At the beginning of the school year, we got a talk from our area superintendent and he asked us all: What is the “why” behind your “what”?
This was a really introspective question for me, and not only in the way that I look at my teaching career or lesson plans, but in the way that I look at my life as a whole.
Too often, we find ourselves making TO DO lists or stressing over things that we “need” to get done today, this week, or this month. Like, I need to do laundry or even the need to make something work a specific way in my story. But many of us never really stop to ask ourselves why.
Why does it have to be done this specific way?
Why am I frustrated about this?
Why is this important?
Why is it more important than X, Y, or Z that I want to do?
Or, most importantly, why am I even doing this?
For some questions, like doing the laundry, the why is pretty simple: because I need clothes to wear tomorrow. But, for other questions, the “why” behind the “what” is a little bit harder to define, or at least can take a little bit longer to figure out.
We are preprogrammed to think that so many things in life need to be done in certain ways and at certain times, but that isn’t always the case, and when it comes to writing or running your career, falling into that autopilot mode of sampling checking off “what’s” can be dangerous. It is that kind of decision making and thought process that can have us looking at our lives years down the road and wondering why we never got where we wanted to head, or at least, how we ended up where we are.
So, here is my challenge to you: stop and ask yourself why.
Why are you working so hard on this?
Why are you completing this task?
Why is this important for the future that you want to have?
My hope is that by doing this, you will find some of those “have” to’s make more sense, or maybe even get shifted or adjusted to match the “why” that you want. Or maybe, you just get a second to breathe, and readjust how you go about deciding what it is that you want to focus on for the day, instead of just completing things as they pop up.
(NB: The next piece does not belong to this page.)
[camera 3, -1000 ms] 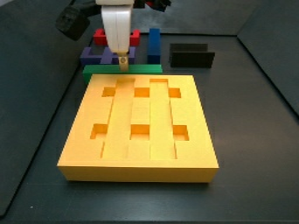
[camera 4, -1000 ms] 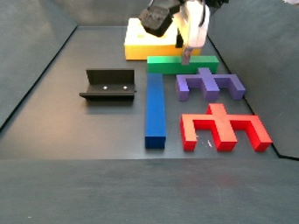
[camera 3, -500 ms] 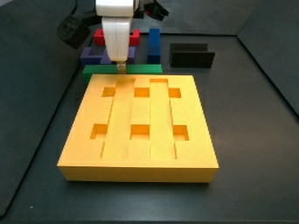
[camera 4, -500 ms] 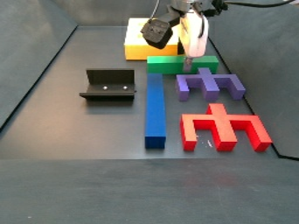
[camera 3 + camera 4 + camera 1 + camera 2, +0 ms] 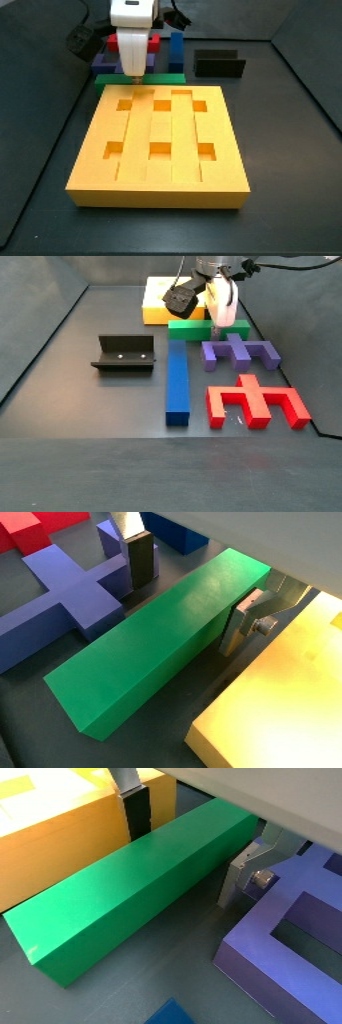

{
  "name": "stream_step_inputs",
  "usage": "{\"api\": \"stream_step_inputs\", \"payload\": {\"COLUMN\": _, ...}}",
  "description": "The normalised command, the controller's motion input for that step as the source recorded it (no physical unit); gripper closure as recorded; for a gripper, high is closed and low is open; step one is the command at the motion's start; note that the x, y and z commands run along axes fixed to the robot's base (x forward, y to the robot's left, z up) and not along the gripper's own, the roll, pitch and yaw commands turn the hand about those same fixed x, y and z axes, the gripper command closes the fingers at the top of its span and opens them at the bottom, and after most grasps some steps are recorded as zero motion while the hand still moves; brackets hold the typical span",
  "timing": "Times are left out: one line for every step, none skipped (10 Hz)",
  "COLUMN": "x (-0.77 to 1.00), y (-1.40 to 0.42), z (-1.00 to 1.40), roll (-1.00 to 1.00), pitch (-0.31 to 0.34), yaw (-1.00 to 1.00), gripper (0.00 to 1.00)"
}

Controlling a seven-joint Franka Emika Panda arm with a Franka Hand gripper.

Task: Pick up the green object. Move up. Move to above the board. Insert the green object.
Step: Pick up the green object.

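Observation:
The green object (image 5: 160, 637) lies flat on the floor, and it also shows in a wrist view (image 5: 127, 893). My gripper (image 5: 194, 590) is open and straddles it near one end, with one finger on each long side. One pad (image 5: 140, 560) stands a little off the bar; the other finger (image 5: 246, 620) is close against it. The gripper shows the same in a wrist view (image 5: 190, 843). In both side views the gripper (image 5: 135, 72) (image 5: 218, 324) is low over the green object (image 5: 166, 76) (image 5: 191, 329), just behind the yellow board (image 5: 160, 188) (image 5: 158, 303).
A purple cross-shaped block (image 5: 67, 592) (image 5: 241, 352) lies right beside the green object. A long blue bar (image 5: 178, 376) and a red forked piece (image 5: 254, 401) lie further out. The black fixture (image 5: 123, 353) (image 5: 218, 64) stands apart. Dark walls ring the floor.
My gripper has come down a little over the green object and now has its fingers on both sides of it. The green object has not moved.

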Motion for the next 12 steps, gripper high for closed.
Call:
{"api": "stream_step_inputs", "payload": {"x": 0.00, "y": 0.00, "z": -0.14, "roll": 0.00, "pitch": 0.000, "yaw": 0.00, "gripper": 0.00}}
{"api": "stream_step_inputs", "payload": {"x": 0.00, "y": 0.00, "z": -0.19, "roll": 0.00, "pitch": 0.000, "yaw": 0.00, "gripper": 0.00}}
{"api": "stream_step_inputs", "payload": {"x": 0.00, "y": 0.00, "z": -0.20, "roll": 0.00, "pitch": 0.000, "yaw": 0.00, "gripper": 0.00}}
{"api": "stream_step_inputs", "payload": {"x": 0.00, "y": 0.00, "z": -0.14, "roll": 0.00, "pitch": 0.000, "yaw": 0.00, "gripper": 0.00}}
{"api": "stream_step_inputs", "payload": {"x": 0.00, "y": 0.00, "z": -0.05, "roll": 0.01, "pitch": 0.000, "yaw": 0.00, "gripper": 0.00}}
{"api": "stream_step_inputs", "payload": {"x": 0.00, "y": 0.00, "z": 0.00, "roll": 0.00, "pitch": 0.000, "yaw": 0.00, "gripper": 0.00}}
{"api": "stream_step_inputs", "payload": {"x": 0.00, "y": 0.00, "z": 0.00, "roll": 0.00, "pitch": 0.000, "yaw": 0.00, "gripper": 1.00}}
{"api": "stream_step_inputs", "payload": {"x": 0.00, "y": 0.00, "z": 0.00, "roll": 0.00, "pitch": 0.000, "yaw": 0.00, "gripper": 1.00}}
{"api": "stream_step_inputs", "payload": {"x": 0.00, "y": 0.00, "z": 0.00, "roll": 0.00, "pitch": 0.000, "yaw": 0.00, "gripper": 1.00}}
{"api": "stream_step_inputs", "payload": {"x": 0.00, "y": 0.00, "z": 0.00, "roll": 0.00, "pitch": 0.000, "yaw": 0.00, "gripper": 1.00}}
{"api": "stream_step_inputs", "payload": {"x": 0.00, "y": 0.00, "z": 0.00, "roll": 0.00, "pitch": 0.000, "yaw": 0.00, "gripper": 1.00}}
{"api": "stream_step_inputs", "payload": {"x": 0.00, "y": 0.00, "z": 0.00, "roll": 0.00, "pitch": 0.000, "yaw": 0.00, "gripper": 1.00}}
For me, simply asking myself “why” about the way that I have set up my day or even my regular routines has helped me to see that a lot of what I was actually doing was about checking things off for other people or even completing things because they sounded like I should be doing them as a mother, wife, or teacher. And after asking myself “why,” I found that a lot of those things that I focused on changed. No longer was I doing things that I felt were part of my identity as set by other people or roles that I have. Instead, I am setting goals, listing tasks, and figuring out plans that will lead me to where I want to be.
Yes, there are still things that were on my list that I kept and will continue to keep, but that is because I’ve figured out that the “why” behind them was important enough to keep them going. The “why” has helped me to prioritize those things differently and not feel as overwhelmed by them because I figured out that they were meaningful and had a purpose in my life. Plus, with the things that I took off of my list, I don’t feel as compelled to crowd my TO DO lists with things that don’t build towards where I want to be.